* **INPUT DATA**
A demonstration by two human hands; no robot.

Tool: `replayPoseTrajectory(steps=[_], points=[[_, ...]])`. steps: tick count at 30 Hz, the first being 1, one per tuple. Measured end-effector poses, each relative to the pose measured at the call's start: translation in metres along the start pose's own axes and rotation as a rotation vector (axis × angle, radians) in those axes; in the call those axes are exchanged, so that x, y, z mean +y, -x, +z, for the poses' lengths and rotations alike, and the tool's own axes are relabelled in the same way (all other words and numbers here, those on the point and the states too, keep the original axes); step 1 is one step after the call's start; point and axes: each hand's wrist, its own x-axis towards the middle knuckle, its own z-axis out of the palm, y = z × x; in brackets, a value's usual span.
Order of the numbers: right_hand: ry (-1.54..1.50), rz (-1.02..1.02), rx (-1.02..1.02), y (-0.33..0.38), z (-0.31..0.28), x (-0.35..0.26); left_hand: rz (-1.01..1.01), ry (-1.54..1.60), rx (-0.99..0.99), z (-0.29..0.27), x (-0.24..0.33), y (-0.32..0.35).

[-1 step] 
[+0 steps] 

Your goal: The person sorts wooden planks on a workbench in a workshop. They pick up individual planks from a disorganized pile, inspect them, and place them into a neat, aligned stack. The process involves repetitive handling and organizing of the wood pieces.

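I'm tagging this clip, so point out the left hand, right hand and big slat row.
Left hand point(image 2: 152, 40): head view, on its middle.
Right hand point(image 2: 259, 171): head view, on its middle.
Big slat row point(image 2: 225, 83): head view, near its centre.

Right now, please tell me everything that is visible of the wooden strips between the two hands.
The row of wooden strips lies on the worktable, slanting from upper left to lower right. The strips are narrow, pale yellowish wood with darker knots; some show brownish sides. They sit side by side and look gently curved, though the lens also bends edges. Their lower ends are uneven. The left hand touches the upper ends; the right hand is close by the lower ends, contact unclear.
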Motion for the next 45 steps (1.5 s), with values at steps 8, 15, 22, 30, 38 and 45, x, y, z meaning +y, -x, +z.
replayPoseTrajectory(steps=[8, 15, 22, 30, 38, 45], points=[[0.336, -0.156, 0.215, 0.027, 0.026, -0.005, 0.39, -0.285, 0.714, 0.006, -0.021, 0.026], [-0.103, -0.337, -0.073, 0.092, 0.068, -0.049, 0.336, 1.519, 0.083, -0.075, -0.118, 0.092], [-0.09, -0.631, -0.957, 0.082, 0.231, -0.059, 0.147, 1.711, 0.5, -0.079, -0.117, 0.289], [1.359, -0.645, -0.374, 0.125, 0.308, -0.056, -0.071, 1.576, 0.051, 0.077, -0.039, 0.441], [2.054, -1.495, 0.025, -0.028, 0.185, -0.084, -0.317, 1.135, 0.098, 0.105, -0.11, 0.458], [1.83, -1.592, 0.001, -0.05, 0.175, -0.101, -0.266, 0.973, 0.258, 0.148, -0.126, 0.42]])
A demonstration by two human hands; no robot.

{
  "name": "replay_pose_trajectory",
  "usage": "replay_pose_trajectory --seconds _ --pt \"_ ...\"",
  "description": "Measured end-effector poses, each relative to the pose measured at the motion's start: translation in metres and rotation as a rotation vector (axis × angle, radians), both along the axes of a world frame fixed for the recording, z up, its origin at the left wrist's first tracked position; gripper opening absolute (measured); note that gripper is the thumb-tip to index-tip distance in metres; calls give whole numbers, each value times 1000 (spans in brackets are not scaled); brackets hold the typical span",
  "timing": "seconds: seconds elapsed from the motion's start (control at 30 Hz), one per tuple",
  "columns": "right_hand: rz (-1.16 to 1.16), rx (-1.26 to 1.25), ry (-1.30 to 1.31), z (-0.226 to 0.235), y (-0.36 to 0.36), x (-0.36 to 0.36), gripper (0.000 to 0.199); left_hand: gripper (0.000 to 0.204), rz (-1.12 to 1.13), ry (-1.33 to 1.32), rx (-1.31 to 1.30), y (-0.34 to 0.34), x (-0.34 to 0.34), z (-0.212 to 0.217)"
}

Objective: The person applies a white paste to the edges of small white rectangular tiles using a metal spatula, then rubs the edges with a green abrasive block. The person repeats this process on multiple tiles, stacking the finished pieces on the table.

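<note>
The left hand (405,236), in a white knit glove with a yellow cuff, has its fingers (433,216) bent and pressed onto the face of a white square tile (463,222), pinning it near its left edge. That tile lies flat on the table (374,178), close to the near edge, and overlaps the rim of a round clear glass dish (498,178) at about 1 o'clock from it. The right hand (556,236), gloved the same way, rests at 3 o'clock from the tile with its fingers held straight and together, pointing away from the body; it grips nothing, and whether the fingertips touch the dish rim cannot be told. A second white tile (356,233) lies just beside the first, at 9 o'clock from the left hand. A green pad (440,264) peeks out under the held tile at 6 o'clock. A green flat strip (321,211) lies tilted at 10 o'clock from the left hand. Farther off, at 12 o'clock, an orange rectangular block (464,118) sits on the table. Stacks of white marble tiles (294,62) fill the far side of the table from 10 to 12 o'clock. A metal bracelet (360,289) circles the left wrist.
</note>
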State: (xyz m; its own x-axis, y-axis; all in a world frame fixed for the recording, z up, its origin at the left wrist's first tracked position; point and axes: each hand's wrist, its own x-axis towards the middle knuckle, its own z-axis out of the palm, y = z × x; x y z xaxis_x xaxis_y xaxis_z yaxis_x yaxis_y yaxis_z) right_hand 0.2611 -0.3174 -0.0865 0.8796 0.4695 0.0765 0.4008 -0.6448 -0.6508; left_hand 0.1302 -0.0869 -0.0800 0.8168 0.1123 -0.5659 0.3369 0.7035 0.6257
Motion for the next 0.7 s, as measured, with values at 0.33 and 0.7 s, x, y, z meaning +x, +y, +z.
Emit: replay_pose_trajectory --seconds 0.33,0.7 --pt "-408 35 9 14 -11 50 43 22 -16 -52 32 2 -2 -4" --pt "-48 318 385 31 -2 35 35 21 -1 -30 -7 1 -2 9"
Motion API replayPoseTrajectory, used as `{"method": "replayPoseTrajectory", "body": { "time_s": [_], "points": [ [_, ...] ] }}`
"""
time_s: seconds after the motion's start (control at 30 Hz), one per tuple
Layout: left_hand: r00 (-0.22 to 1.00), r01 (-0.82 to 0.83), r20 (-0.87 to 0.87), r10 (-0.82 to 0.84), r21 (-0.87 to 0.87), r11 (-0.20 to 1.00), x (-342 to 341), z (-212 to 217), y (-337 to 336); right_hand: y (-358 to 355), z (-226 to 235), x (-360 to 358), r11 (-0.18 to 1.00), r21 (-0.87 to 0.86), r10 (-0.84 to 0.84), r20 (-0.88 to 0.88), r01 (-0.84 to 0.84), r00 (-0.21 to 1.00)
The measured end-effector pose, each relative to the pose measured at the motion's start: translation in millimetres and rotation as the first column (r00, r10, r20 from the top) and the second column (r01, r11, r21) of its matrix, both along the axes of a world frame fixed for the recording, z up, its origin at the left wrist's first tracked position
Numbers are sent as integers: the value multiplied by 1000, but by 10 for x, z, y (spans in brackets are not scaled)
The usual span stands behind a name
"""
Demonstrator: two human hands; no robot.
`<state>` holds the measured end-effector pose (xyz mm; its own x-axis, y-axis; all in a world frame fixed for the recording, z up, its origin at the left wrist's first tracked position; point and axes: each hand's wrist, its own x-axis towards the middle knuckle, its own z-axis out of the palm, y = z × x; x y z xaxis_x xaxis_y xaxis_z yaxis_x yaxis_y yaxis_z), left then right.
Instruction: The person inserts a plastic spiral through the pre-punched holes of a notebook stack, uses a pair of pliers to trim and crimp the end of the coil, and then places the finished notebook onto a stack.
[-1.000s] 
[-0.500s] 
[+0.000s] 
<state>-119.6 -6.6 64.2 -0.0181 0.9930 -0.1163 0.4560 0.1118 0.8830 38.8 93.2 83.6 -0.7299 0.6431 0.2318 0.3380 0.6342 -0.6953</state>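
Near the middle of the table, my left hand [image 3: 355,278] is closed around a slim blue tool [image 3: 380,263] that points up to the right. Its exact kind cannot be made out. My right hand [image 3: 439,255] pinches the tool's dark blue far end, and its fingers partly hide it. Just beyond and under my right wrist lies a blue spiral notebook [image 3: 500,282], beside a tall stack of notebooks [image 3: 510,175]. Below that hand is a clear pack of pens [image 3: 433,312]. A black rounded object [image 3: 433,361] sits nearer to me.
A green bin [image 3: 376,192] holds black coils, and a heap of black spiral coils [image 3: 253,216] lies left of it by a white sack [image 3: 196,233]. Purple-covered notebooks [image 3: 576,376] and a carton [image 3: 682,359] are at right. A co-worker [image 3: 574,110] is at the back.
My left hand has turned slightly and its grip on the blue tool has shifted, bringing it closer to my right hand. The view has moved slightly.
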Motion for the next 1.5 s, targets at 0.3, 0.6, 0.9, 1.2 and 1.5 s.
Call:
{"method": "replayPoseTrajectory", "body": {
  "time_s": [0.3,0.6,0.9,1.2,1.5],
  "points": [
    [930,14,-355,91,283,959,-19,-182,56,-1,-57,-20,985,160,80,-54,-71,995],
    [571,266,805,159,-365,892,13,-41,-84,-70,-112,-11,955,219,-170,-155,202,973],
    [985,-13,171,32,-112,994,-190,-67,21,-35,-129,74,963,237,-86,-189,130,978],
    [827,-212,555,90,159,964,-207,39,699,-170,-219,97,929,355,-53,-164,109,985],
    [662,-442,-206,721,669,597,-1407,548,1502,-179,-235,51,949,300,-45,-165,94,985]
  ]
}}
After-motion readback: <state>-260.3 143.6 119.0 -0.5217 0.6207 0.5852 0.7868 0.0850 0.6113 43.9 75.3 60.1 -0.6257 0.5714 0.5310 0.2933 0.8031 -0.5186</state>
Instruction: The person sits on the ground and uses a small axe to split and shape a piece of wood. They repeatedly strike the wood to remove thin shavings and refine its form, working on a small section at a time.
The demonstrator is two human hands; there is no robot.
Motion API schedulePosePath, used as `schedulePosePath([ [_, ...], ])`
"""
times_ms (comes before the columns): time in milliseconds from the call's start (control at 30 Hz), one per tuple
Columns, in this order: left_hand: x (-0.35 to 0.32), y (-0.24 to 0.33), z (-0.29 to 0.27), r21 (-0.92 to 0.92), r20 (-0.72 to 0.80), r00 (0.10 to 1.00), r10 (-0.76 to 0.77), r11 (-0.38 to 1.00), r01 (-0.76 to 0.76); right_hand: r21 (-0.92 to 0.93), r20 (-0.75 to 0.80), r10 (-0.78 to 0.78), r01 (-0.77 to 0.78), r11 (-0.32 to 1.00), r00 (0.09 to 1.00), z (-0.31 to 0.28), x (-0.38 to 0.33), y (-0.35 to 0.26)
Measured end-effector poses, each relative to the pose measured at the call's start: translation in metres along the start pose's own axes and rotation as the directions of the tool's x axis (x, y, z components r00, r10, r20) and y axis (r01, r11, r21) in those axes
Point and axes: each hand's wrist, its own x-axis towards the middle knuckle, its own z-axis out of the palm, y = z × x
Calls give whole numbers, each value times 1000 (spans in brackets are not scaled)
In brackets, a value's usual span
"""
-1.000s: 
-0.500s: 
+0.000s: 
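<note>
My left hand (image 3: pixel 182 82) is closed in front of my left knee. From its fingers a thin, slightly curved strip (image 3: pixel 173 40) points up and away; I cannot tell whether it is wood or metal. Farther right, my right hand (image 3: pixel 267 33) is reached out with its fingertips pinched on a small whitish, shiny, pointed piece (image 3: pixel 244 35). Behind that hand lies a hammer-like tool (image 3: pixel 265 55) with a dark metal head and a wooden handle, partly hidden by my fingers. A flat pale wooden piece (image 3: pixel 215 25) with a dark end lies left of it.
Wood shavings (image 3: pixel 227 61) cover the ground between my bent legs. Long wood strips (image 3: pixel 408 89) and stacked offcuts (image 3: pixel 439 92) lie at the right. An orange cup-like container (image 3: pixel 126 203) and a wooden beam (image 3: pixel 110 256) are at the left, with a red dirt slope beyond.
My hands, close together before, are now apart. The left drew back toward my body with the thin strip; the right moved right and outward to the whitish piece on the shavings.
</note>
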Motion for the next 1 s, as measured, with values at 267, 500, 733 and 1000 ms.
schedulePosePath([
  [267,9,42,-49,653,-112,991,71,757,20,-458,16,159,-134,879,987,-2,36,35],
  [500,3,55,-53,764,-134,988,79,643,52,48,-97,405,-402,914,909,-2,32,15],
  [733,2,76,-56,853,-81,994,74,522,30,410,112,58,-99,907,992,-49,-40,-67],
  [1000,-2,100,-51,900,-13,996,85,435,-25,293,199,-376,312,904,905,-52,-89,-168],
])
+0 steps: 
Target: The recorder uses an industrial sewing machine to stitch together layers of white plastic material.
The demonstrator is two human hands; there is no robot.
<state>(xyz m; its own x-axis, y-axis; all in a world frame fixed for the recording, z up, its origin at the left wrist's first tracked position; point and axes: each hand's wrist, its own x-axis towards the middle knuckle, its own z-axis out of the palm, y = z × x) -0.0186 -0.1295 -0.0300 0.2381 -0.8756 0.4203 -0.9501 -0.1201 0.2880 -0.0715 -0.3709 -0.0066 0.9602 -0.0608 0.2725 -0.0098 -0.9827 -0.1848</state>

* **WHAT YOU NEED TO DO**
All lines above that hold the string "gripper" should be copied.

* **EXPECTED OUTPUT**
  "description": "Measured end-effector poses, each relative to the pose measured at the motion's start: translation in metres and rotation as a rotation vector (axis × angle, radians), both along the axes of a world frame fixed for the recording, z up, its origin at the left wrist's first tracked position; gripper opening absolute (measured); note that gripper is the thumb-tip to index-tip distance in metres; calls give whole numbers, each value times 1000 (spans in brackets are not scaled); brackets hold the typical span",
  "columns": "right_hand: rz (-1.16 to 1.16), rx (-1.26 to 1.25), ry (-1.30 to 1.31), z (-0.226 to 0.235), y (-0.36 to 0.36), x (-0.36 to 0.36), gripper (0.000 to 0.199); left_hand: gripper (0.000 to 0.204), rz (-1.12 to 1.13), ry (-1.33 to 1.32), rx (-1.31 to 1.30), y (-0.34 to 0.34), x (-0.34 to 0.34), z (-0.212 to 0.217)"

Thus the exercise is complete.